BT will not renew contracts with long-standing suppliers that are not prepared to collaborate as the company overhauls its purchasing processes.

Neil Rogers, chief procurement officer at the telecoms company, told SM some vendors are more focused on their sales figures than investing in the future of BT. He said the firm wants to work more closely with suppliers and would cut ties with those who have become complacent about the company's business.

"Some people in the past have got into BT and ridden the gravy train because we've not been joined up and have not been strong enough. I can see where those deals are and over time I'll break them," he said.

"Some suppliers see their quarterly sales targets as being the way to behave, and it isn't, so we'll change that over time."

Rogers wants to dispose of "old-fashioned" procurement relationships and build partnerships with suppliers that are going to consider the challenges that BT faces. These include managing costs and improving its competitive position in the sector.

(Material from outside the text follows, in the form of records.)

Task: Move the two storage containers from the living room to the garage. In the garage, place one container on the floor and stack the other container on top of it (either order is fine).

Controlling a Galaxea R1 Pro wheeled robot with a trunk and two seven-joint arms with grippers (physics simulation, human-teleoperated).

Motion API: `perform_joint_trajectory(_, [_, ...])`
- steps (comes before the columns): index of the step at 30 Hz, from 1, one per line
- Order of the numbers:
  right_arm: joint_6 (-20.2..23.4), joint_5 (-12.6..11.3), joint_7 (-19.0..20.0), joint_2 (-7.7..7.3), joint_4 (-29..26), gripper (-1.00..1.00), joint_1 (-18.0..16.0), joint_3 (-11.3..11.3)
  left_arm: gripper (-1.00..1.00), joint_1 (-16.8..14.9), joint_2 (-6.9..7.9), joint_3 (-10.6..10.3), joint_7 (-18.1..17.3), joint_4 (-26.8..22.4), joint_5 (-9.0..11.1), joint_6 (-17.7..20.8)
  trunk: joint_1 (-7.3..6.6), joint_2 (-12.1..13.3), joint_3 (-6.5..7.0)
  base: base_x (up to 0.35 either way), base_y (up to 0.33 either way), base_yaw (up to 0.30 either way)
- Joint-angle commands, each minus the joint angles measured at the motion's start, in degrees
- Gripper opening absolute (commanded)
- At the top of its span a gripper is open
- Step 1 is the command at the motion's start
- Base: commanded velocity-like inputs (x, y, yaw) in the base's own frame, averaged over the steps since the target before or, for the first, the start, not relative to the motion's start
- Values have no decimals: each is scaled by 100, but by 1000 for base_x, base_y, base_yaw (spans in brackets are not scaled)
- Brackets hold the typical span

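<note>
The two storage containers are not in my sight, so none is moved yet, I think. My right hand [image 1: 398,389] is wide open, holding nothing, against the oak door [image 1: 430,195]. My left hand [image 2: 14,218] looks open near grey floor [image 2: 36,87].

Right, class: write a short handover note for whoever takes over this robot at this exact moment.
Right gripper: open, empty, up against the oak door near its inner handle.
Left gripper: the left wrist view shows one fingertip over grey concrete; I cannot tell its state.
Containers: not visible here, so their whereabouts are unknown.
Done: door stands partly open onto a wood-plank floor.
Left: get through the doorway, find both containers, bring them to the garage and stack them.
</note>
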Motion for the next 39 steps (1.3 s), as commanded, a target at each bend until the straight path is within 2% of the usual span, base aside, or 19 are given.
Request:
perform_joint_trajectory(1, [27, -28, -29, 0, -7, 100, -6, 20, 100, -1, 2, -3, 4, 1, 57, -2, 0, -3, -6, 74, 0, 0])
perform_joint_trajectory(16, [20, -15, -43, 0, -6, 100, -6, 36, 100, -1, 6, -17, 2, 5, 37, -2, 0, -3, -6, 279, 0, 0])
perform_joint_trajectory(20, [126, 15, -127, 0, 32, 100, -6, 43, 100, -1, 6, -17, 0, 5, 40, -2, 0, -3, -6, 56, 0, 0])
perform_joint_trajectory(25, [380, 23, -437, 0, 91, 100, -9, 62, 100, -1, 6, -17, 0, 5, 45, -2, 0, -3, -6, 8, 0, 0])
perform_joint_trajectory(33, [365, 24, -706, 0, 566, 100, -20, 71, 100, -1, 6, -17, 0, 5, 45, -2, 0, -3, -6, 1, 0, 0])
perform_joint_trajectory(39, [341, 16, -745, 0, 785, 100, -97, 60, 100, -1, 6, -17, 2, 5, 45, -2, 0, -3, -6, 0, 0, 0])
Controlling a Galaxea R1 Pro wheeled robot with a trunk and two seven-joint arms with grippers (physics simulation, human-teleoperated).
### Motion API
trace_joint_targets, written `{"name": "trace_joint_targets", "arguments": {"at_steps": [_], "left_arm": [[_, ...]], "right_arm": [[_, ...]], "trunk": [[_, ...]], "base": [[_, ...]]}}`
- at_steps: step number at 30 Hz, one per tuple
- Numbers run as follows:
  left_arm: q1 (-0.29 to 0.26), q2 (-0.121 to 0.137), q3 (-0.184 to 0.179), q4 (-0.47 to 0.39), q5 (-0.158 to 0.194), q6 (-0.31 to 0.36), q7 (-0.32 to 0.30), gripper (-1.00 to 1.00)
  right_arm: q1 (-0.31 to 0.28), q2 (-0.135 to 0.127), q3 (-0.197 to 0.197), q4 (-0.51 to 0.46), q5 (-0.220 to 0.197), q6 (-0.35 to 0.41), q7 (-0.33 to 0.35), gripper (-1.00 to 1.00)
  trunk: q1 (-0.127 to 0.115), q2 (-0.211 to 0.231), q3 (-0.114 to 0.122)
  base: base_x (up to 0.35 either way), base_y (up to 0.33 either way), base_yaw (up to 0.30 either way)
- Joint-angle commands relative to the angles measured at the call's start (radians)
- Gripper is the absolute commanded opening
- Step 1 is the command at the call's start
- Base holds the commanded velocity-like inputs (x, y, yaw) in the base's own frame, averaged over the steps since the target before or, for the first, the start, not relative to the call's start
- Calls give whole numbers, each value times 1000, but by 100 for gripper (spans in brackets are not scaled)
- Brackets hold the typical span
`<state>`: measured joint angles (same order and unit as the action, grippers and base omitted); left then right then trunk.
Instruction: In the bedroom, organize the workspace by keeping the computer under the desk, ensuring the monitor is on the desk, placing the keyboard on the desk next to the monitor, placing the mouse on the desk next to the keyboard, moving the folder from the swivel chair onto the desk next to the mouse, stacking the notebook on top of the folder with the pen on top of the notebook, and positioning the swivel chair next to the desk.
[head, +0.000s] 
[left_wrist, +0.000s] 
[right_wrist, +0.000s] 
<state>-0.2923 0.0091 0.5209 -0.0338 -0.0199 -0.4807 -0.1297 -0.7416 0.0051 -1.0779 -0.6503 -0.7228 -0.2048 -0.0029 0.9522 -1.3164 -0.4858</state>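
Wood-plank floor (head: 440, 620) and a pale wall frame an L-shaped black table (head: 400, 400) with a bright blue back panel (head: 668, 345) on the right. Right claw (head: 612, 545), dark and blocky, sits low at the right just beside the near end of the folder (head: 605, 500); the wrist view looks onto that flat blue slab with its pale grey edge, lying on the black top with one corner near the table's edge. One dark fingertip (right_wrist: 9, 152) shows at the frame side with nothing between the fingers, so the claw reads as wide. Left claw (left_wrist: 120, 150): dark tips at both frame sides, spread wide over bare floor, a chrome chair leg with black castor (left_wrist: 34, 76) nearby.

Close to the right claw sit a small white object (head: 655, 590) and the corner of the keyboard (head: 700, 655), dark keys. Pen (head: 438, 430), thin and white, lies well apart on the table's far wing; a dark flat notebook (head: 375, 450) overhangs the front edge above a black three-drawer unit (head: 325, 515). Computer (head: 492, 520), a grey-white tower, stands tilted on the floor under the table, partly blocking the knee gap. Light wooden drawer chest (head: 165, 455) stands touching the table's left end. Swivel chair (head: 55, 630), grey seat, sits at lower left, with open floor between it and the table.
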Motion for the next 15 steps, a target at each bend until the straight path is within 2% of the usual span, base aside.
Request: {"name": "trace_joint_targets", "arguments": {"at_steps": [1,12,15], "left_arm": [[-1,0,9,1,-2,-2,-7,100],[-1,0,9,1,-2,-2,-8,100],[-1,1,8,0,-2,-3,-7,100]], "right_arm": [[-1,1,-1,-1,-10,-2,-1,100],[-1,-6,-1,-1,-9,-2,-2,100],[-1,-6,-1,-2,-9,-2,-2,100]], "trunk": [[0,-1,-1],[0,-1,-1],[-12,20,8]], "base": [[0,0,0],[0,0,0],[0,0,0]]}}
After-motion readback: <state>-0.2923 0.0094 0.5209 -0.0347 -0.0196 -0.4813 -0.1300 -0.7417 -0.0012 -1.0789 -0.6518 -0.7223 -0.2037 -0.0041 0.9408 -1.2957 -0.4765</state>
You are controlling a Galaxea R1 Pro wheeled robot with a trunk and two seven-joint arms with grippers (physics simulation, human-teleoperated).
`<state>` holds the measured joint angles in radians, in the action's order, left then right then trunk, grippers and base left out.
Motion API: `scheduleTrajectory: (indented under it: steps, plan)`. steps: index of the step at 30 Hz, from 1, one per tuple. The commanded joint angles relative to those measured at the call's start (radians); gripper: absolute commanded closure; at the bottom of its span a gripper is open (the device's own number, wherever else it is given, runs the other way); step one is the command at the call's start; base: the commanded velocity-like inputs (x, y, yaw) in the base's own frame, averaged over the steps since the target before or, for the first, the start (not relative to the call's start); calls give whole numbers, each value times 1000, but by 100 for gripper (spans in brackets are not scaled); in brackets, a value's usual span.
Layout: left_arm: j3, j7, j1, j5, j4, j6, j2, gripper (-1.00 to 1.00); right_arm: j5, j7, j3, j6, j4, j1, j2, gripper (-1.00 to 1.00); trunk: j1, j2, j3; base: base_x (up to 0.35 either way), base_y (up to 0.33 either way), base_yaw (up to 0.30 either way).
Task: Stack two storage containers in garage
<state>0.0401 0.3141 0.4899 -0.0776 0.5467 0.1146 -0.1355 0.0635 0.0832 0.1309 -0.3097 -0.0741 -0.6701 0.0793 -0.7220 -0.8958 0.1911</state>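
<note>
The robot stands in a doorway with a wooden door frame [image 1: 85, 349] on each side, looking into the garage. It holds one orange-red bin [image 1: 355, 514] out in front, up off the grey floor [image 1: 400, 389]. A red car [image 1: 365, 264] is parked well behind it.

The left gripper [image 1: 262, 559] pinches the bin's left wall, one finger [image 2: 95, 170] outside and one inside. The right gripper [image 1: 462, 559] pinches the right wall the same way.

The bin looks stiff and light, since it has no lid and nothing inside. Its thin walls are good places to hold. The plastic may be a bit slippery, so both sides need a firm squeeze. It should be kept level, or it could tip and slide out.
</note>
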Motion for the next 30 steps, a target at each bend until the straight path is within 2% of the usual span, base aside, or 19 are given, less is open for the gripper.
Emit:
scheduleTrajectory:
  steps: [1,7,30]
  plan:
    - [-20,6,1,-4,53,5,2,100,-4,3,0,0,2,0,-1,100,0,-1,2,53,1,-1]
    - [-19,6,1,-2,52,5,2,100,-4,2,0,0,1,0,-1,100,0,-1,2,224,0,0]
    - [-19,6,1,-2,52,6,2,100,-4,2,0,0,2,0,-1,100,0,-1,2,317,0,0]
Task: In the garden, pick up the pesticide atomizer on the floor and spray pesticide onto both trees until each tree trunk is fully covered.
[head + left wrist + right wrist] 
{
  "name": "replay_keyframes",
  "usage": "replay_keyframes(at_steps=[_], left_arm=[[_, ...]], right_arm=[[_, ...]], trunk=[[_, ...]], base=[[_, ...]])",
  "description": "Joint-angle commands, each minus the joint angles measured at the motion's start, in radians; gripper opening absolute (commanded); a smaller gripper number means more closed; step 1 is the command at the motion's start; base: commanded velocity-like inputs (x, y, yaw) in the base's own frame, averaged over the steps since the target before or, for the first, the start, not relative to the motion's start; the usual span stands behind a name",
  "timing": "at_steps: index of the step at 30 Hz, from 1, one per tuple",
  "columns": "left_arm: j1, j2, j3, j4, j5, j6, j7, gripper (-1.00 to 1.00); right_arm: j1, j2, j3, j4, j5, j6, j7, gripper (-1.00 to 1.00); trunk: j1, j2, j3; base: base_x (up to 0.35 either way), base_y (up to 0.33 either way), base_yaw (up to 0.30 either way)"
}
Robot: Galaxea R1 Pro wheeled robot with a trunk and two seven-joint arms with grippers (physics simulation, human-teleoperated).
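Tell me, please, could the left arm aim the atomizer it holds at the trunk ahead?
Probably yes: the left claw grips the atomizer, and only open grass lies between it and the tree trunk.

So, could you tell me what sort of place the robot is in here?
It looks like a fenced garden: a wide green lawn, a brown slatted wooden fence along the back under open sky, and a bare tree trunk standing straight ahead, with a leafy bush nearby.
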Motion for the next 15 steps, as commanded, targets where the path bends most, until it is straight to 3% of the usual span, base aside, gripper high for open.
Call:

He said when suppliers are asked to look to the future and take on different contracting models, which balance both risk and reward, the response is underwhelming.

"Some of it just doesn't compute, it's like you're talking a different language. They think we can't shift them - well, we will."

Suppliers that are willing to co-operate will be able to share in the benefits of the relationship. But Rogers is keen to discover who these are himself and will apply a hands-on approach to assessing the organisations that BT buys from.

He is involved in every project, which allows him to gauge who will invest with the company and who won't. "You've got to feel it, you can't have it written to you. You have to see it in the way people respond to your pushes, challenges and demands."

His ambition to see suppliers delivering more forms part of a wider procurement overhaul at the firm. Since taking up the CPO role last September, Rogers has introduced a 13-step plan to transform the way the function operates.

He aims to boost the reputation of the department both externally and within BT. But although perceptions are beginning to shift, he said procurement at the company is nowhere near where it needs to be.